WHEN Cordoni and Fiona Richardson were gone, Anna removed her coat and opened the case containing the Guarneri. When Gabriel sat down, Anna looked at him, hands on her hips.

“What do you think you’re doing?”

“I’m going to stay here with you.”

“No, you’re not. I need to be alone before a performance. I can’t have you here distracting me.”

“I’m afraid you’re going to have to make an exception tonight.”
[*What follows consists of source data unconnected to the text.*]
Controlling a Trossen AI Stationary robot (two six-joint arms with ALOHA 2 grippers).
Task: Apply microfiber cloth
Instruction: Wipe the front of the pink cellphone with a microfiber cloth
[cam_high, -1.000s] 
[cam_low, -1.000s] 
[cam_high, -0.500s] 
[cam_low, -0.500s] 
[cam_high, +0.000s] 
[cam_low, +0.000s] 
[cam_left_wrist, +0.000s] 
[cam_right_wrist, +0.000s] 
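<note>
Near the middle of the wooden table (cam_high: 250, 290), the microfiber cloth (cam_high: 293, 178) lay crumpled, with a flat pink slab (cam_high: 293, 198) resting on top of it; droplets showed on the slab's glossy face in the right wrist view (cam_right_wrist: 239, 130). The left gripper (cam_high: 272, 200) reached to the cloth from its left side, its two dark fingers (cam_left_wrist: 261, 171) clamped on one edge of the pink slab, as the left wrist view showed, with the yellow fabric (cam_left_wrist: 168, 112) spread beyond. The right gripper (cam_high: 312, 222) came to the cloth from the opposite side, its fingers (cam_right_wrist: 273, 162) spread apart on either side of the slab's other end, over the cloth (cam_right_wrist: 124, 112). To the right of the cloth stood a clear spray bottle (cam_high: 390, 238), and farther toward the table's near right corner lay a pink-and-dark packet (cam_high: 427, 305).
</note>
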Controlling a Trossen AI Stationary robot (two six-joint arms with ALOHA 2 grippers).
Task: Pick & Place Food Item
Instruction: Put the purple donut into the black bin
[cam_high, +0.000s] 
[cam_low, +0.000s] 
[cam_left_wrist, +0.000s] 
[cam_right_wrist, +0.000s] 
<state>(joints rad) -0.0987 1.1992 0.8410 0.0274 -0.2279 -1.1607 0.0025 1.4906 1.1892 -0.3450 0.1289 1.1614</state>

“Tell me something, Gabriel. If you were restoring one of those Tintorettos out there, would you like me standing over your shoulder watching?”

“I see your point.”

“Good-now get out of here.”

ANNA had been given a gift: the ability to block out all distraction; the strength to create an impenetrable bubble of silence around herself, to enclose herself in a cocoon. She had discovered this gift the morning of her mother’s suicide. A simple scale-G Minor played over two octaves, the ascent, the descent-was enough to send her through a mystical porthole to another time and place. Unfortunately, her ability to create this perfectly ordered place of silence did not extend beyond the violin, and God knows almost everything else in her life had been chaos.

She had known musicians who had come to loathe their instruments. Anna had never done that. Her violin was the anchor which prevented her from drifting into the rocks-a lifeline which pulled her to safety each time she was in danger of drowning. When she was holding her violin, only good things happened. It was when she let go that things spun out of control.

It did not come automatically, this mystical bubble. It had to be summoned. She hung her coat over the back of a baroque chair and crushed out her cigarette. She removed her wristwatch and dropped it into her handbag. She had no need for time now-she would create her own moment in time, a moment that would exist only once and would never be duplicated.

She had decided to use the Guarneri tonight. It seemed only fitting, since the instrument had probably been assembled two hundred years earlier in a workshop not far from where she was sitting now. She opened the case and ran her forefinger down the length of the instrument: the head, the fingerboard, the bridge, the body. She was a lady, this Guarneri of Anna’s. Dignified and graceful, no flaws or failings, no scars.